# TASK REQUIREMENTS
Write the data out again, word for word.

# DATA SEGMENT
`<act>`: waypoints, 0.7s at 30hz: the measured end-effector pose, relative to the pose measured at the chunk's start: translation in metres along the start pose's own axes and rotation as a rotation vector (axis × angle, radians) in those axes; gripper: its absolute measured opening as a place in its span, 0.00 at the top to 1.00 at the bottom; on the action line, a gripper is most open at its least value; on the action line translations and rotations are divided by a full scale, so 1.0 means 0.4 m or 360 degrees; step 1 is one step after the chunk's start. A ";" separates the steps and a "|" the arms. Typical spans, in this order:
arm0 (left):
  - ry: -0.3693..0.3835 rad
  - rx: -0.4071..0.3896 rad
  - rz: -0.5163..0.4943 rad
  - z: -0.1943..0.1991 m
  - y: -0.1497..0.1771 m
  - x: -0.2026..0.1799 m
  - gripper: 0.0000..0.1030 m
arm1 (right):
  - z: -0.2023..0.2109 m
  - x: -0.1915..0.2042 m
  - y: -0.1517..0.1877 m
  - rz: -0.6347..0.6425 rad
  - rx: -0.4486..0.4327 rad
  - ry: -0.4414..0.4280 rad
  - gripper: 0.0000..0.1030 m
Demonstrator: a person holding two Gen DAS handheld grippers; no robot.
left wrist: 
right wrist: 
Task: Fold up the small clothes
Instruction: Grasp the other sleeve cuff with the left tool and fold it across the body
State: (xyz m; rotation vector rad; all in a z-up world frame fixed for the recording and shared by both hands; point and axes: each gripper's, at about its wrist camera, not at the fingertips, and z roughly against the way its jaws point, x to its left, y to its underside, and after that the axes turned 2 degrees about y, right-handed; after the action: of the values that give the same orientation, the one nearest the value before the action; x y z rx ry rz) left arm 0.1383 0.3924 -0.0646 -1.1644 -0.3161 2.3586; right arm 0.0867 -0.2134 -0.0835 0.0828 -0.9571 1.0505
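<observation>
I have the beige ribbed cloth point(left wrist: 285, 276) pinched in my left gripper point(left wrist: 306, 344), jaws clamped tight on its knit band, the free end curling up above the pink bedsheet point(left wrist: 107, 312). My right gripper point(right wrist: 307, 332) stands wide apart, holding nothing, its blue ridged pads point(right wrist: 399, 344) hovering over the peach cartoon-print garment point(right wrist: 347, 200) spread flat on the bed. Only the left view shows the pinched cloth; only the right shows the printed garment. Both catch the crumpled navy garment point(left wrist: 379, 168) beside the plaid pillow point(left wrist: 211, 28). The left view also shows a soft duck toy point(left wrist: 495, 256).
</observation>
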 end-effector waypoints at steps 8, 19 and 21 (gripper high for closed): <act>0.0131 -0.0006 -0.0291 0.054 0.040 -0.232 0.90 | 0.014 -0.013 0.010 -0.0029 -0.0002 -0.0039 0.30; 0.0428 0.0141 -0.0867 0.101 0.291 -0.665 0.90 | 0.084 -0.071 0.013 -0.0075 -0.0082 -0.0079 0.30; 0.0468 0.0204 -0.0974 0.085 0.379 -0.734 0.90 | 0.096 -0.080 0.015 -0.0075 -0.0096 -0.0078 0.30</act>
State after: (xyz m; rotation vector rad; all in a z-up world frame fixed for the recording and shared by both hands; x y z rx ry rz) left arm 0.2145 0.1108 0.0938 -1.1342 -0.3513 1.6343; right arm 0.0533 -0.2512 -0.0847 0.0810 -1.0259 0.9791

# ANSWER BOX
`<act>`: waypoints, 0.7s at 30hz: the measured end-effector pose, relative to the pose measured at the chunk's start: translation in metres along the start pose's own axes and rotation as a rotation vector (axis × angle, radians) in those axes; gripper: its absolute measured opening as a place in its span, 0.00 at the top to 1.00 at the bottom; on the action line, a gripper is most open at its least value; on the action line translations and rotations are divided by a full scale, so 1.0 means 0.4 m or 360 degrees; step 1 is one step after the chunk's start. A ";" separates the steps and a "|" the arms. Typical spans, in this order:
arm0 (left):
  - ry: -0.3693..0.3835 rad
  - rx: -0.4071..0.3896 rad
  - rz: -0.5163..0.4943 rad
  - z: -0.1943..0.1991 m
  - y: -0.1497..0.1771 m
  - x: -0.2026..0.1799 m
  - gripper: 0.0000..0.1030 m
arm1 (right):
  - z: -0.2023..0.2109 m
  - x: -0.1915..0.2042 m
  - y: -0.1517..0.1877 m
  - rz: -0.6347..0.6425 rad
  - rx: -0.4486..0.4327 rad
  - ry: -0.4414..0.4280 rad
  - gripper: 0.0000..0.1030 m
Demonstrator: a person holding two Gen DAS handheld grippers; no robot.
left wrist: 
right wrist: 
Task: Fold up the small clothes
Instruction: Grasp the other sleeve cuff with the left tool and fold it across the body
State: (xyz m; rotation vector rad; all in a z-up world frame fixed for the recording and shared by both hands; point and axes: each gripper's, at about its wrist camera, not at the fingertips, and z roughly against the way its jaws point, x to its left, y to its underside, and after that the axes turned 2 degrees about y, right-handed; after the action: of the values that give the same orientation, the one nearest the value before the action; x y z rx ry rz) left arm 0.1383 0.3924 -0.0646 -1.1644 -0.3161 2.3586; right arm 0.0867 -0.2134 -0.0835 0.0828 -0.9571 1.0505
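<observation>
I have the beige ribbed cloth point(left wrist: 285, 276) pinched in my left gripper point(left wrist: 306, 344), jaws clamped tight on its knit band, the free end curling up above the pink bedsheet point(left wrist: 107, 312). My right gripper point(right wrist: 307, 332) stands wide apart, holding nothing, its blue ridged pads point(right wrist: 399, 344) hovering over the peach cartoon-print garment point(right wrist: 347, 200) spread flat on the bed. Only the left view shows the pinched cloth; only the right shows the printed garment. Both catch the crumpled navy garment point(left wrist: 379, 168) beside the plaid pillow point(left wrist: 211, 28). The left view also shows a soft duck toy point(left wrist: 495, 256).
</observation>
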 end-effector waypoints at steps 8, 19 and 21 (gripper high for closed): <act>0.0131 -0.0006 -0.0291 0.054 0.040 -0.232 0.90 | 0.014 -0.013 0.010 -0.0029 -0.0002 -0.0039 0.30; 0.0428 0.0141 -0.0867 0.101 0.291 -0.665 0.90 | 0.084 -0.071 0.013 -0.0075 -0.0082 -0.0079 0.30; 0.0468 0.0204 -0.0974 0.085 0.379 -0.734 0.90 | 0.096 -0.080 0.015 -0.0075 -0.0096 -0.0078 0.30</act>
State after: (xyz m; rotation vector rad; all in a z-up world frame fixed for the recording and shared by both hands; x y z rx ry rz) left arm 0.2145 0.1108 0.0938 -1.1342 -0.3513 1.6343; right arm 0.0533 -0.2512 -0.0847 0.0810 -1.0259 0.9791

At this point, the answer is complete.